[TASK INSTRUCTIONS] Could you filter the listing for lines with the word "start" and return them?

══ DATASET ENTRIES

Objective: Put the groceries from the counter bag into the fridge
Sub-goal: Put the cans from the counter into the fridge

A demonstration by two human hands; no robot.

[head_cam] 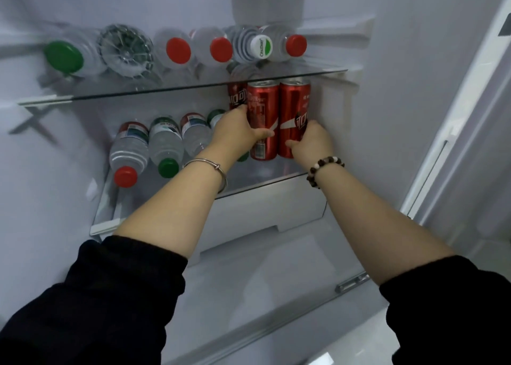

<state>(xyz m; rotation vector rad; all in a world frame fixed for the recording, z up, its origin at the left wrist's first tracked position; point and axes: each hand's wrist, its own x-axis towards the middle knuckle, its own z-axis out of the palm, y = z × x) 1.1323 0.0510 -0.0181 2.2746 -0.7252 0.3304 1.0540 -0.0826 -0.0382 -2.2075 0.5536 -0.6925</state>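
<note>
Fridge (365, 93) interior, white walls, two glass shelves.

- Left hand (235, 132): fingers (240, 110) curled round the left side of the middle can (262, 107), thumb across its front. Holding it.
- Right hand (313, 143): fingers (309, 125) wrapped round the right side of the right can (294, 102), thumb low on its front. Holding it.
- Both cans red and upright, side by side. Bases at the lower shelf (257, 178), toward its right end, near the fridge wall. Cannot tell whether they are fully set down.
- Third can (236, 95), red and upright, just behind the middle can, partly hidden.
- Silver bangle (218, 171) on the left wrist, bead bracelet (323, 165) on the right. Black sleeves (110, 295) end at the forearms.
- Same shelf, left of the cans: water bottles (164, 143) on their sides, red and green caps toward the camera.
- Upper shelf (193, 86): row of lying bottles (177, 49), caps red, green and white.
- Under the lower shelf: white drawer (262, 209).
- Far right: door edge (470, 115).
</note>
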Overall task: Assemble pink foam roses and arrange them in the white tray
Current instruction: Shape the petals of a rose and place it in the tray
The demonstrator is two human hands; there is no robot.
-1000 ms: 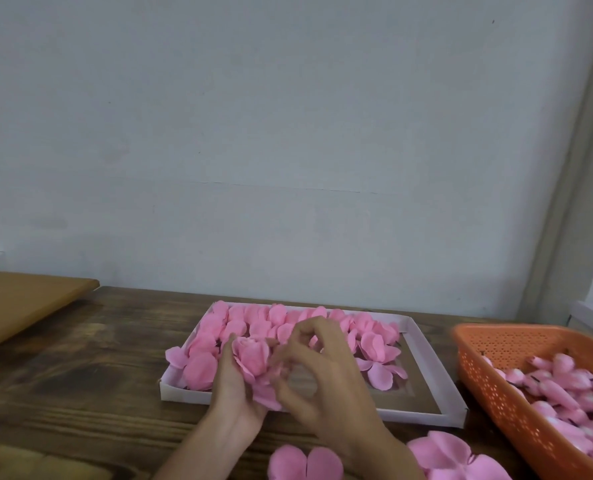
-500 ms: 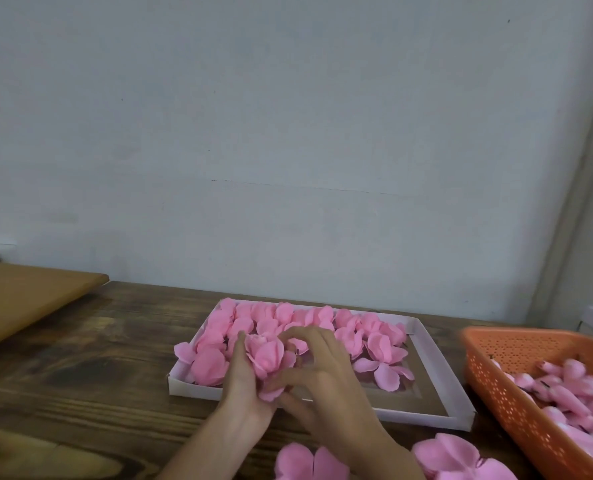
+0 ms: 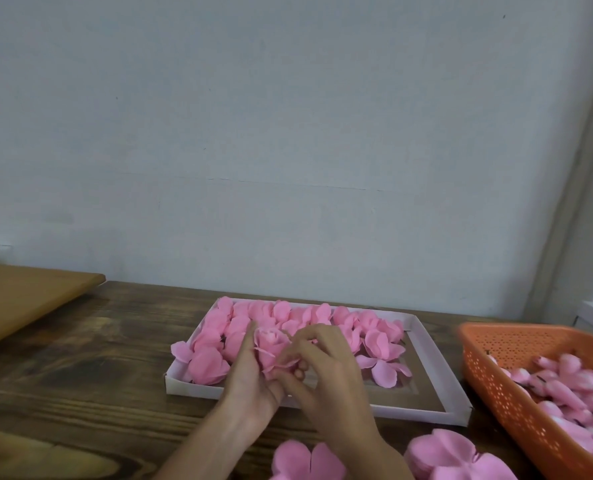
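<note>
Above the near side of the white tray [image 3: 438, 363], both hands meet around 1 pink foam rose [image 3: 271, 342]. The left hand [image 3: 250, 381] cups the rose from its left and from below, fingers running up along the bloom, so its grip is closed round the flower's base. The right hand [image 3: 328, 374] comes in from the other side with its fingers curled; its grip pinches an outer petal at the rose's lower right. The rose stands upright, held clear of the tray floor.

The tray lies on the wooden counter [image 3: 80, 375], about midway along it and nearer the far edge by the wall [image 3: 288, 133]. Finished roses [image 3: 234, 325] fill its left and far parts in close rows, touching one another; its right part shows bare floor, with more open blooms [image 3: 380, 344] lying beside that.

At the counter's right edge sits an orange basket [image 3: 485, 341] holding pink buds [image 3: 565, 379]. Along the near edge lie 2 flat pink petal pieces [image 3: 305, 462], 1 on each side of the right forearm. A tan board [image 3: 28, 299] rests at the far-left corner.
</note>
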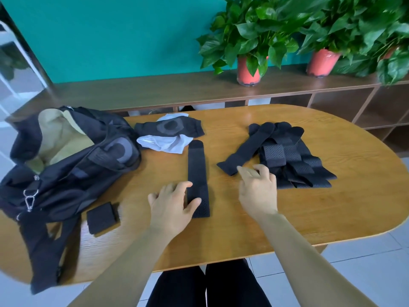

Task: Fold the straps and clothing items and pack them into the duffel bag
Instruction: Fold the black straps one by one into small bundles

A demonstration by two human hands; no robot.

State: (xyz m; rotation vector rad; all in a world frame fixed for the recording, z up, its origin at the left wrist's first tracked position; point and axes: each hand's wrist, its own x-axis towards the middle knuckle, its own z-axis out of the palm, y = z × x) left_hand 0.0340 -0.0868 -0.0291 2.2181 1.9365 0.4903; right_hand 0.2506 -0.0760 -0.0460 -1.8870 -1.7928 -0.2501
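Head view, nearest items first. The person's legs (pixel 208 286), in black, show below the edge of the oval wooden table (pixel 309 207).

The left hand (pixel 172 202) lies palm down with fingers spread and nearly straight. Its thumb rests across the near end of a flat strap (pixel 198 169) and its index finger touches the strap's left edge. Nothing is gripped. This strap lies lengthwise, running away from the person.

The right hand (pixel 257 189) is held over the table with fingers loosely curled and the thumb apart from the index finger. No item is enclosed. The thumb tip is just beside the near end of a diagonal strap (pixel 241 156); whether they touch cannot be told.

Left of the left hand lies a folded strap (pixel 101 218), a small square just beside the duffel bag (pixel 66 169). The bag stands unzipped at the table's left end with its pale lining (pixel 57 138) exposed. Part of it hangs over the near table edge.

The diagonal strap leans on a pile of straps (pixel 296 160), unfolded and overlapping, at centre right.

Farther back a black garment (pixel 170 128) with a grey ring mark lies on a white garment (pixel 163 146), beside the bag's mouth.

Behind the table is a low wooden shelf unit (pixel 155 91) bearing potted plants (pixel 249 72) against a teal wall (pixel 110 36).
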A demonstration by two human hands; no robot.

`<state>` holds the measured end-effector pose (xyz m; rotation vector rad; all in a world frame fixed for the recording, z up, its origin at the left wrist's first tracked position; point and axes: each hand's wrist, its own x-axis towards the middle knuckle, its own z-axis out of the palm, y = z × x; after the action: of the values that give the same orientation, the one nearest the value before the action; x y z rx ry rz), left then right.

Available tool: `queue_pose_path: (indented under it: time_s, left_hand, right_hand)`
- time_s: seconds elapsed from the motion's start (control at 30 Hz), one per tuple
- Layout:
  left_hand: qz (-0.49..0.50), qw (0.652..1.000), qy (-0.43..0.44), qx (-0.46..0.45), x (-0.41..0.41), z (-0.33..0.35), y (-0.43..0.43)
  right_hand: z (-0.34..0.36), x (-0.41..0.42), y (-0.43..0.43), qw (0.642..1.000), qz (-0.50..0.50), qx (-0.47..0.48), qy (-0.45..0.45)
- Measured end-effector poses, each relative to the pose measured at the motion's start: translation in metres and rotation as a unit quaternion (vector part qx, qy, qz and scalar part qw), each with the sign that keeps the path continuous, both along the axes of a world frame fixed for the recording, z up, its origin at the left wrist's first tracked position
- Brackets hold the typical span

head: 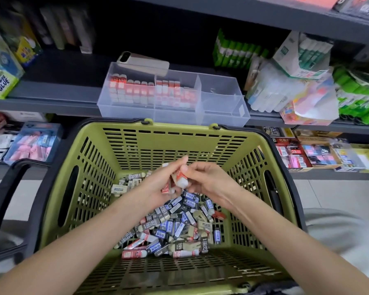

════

[YOUR SOLUTION]
- time_s: seconds elapsed from the motion's start (control at 30 Hz), one per tuple
- Measured end-effector poses, each relative to the pose measured at the motion's start: translation in metres and rotation as a unit quaternion (vector part qx, qy, qz and scalar part qw), each with the sign that keeps the path continuous, both along the axes of a world frame fixed for the recording, z up, its origin at the left wrist's first tracked position

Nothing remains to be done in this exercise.